Vital moved for a preliminary injunction to enjoin the former employees from violating the covenants. Vital also asked the district court to enjoin the competing company from interfering with the former employees’ restrictive covenants and from using confidential information belonging to Vital. The district court granted the motion. Some portions of the preliminary injunction had a one-year expiration period while others had no end date.
In an opinion written by Chief Judge William Pryor and joined by Judge Britt Grant and Judge R. Lanier Anderson, the Eleventh Circuit first analyzed whether the appeal had been mooted. The court concluded that an appeal of a preliminary injunction is moot when the effective period of the injunction has passed. Because a year had passed since the preliminary injunction went into effect, the court found that the appeal was moot to the extent it challenged the portions of the injunction with a one-year expiration date. However, because the provisions of the injunction that related to enforcement of the non-disclosure covenant had no end date, the entire appeal was not moot.
The court then turned to the merits of the appeal and ultimately found that Vital had not shown it has a substantial likelihood of success on the merits to entitle it to an injunction. Under Florida law, the party seeking enforcement of a covenant must plead and prove the existence of one or more legitimate business interests justifying the restrictive covenant. Fla. Stat. § 542.335(1)(b). The Eleventh Circuit found that Vital never alleged a breach of the non-disclosure covenant in the employment agreement, so the trial court abused its discretion by including the prohibitions in the preliminary injunction.

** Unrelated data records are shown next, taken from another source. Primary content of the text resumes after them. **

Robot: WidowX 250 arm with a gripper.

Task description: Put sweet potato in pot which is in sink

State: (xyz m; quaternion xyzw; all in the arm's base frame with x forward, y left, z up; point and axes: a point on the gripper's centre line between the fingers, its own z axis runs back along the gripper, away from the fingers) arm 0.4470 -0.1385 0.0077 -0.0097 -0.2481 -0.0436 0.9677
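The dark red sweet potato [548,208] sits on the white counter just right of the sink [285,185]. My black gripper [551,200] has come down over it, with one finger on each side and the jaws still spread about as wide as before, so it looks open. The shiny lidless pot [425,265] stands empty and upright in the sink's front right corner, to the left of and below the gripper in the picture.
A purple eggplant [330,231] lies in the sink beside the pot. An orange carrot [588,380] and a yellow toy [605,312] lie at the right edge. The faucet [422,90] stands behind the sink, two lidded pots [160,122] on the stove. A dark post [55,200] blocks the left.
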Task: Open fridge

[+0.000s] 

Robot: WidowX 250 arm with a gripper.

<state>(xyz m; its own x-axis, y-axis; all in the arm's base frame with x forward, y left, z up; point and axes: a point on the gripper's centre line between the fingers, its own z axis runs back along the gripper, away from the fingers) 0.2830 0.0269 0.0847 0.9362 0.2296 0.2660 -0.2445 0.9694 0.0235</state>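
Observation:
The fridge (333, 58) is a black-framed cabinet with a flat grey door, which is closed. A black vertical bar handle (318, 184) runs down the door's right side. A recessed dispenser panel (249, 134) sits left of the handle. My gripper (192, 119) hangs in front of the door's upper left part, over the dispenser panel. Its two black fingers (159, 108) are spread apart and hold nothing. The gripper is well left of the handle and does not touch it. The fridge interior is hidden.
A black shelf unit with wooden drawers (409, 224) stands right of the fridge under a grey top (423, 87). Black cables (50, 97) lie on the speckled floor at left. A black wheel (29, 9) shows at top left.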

The Eleventh Circuit also went on to find that Vital did not establish a legitimate business interest in its customer relationships. Under Florida law, relationships with customers are only a “legitimate business interest” when the relationships are substantial with specific prospective or existing customers. Vital did not name and prove any substantial relationship with specific clients, so the court found that Vital could not rely on its customer relationships to establish a legitimate business interest.
After deciding that Vital had not established a likelihood of success on the merits, the court turned to whether Vital had shown that it would suffer irreparable injury without the injunction. Vital argued that Florida law provides that the violation of a restrictive covenant creates a presumption of irreparable injury to the person seeking enforcement of the covenant. Fla. Stat. § 542.335(1)(j). Noting that this argument “raises a knotty choice-of-law question,” the court decided that it was unnecessary to decide whether the court must follow the statutory presumption because in any event Vital had not met the requirements for the presumption. The statutory presumption only applies to enforceable restrictive covenants that have been violated. Vital never pled or argued that the non-disclosure covenant had been violated, and no evidence suggested that it had. Therefore, the Eleventh Circuit found that the presumption did not apply. Vital had not presented any other evidence that it would face an actual and imminent injury without the injunction. The court therefore vacated the portions of the injunction that were not moot.
Chief Judge Pryor wrote a separate concurrence to specifically address the knotty choice-of-law question that the court declined to answer—whether federal courts must follow state statutory presumptions in analyzing whether to grant a preliminary injunction. Chief Judge Pryor concluded that, though “the answer is surprisingly evasive,” a federal court must apply the federal standard and not the Florida presumption because federal courts have traditionally applied uniform standards to the award of equitable relief and modern choice-of-law principles do not require the “traditional approach” to yield to the Florida rule. Chief Judge Pryor also found that because the decision of whether to award a preliminary injunction is meant to keep the status quo, it is a procedural rule and not substantive for choice-of-law purposes. Even though this conclusion leaves open the possibility that the failure to apply the presumption will lead to a denial of a preliminary injunction in federal court that would have been granted in Florida state court, Chief Judge Pryor noted that the standards are similar overall, so the outcomes at the preliminary injunction stage are likely to be similar as well.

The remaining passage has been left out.